So you have a small batch of pdf files that you would like to add some meta-data to, cull through the corpus for specifics and easily link to the original files.
But all you’ve got is a File System and a Spreadsheet Program .
That is easy enough to do.
(The example that I am going to create is one I used for handling Juror Questionnaires in a recent civil case I was involved in. So the column headings will reference generic type juror questions. I will also have two sets of data, one that is partial (Annotated) and one that is a final complete set (Clean) There is no identifying data or actual case information.)
The File System.
- Get all your pdf files in to a set directory (what we will later refer to as the “root directory”) on your c:\ drive.

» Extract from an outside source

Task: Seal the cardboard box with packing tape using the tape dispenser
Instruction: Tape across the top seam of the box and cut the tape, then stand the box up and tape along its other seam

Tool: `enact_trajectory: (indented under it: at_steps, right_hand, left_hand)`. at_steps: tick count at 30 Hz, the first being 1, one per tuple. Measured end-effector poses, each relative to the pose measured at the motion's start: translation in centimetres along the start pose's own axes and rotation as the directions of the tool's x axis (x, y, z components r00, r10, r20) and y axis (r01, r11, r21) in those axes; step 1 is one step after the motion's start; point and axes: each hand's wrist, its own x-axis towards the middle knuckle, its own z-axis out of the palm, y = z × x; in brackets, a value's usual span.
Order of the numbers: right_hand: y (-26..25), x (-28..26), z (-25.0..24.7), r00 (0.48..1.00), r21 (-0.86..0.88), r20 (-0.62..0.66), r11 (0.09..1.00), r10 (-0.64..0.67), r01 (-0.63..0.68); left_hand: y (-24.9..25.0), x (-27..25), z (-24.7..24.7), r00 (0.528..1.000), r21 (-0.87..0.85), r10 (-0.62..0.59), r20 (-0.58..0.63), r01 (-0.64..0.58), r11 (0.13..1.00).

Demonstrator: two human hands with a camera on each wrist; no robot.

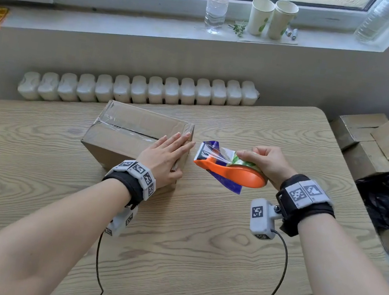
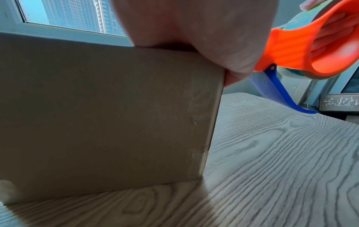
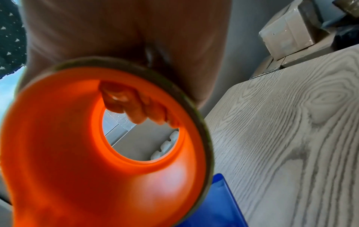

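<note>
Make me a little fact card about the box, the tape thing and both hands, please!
box: cardboard box, flaps closed, tape already along its top seam, sitting on the wooden table
left hand: left hand lies flat on the box's right end, fingers straight
tape thing: orange tape dispenser with a blue blade part, held in the air just right of the box, not touching it
right hand: right hand grips the dispenser, fingers curled through its ring
windowsill: bottle and two paper cups

Bare table [image 1: 199,237] lies open in front; stacked boxes [image 1: 380,141] crowd its right edge.
</note>
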Motion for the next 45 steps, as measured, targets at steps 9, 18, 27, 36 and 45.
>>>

- I’m going to use c:\temp\ as my directory.
- I have two sub-directories in here: Annotated and Clean. Both locations have files.
- Get a text file of the files and the file path.
- Use Command Prompt.
- Get to the main directory (c:\temp\Original)
- Use “dir *.pdf /ON /B /S > FileList.txt”
- We do not want the drive letter or extraneous path, so strip that info out.
The spreadsheet.
- Create your spreadsheet.
- Name sheet one “Document Management”.
- Label your rows with the meta-data types about the corpus such as; Date of Document, Author, Checked, etc.
- This is actually lacking in my data, as all the unique data is within the documents, vice being about the documents.
- And label rows as needed about things the documents contain such as; Loss Amount, Gender, Age, Address, etc.
- This is where all the information was contained in this project.
- Optionally add a “key” column (field) that may match to other datasets.
- Finally, create a column that will hold the links to the pdf files themselves.
- Name sheet two “Documents”.
- Enter “DocumentPathAndName” into cell A1
- I have two sets of pdf files that apply to one or more jurors.
- I created two columns. One for path and file for the Clean versions (A1) and one for the path and file for the Annotated versions (B1)
- Enter “DriveLetter” into cell C1.
- Enter the drive letter containing the files into cell D2.
- In my project “c:”
- Enter “PathToRoot” into cell E1
- Enter the path from the drive letter to the root folder into cell E2.
- In my project “\temp”
- Import FileList.txt or insert the information from FileList,txt into column A, starting in row 2 down.
- Either way can be used. We want each line of the file to be in one cell in separate rows.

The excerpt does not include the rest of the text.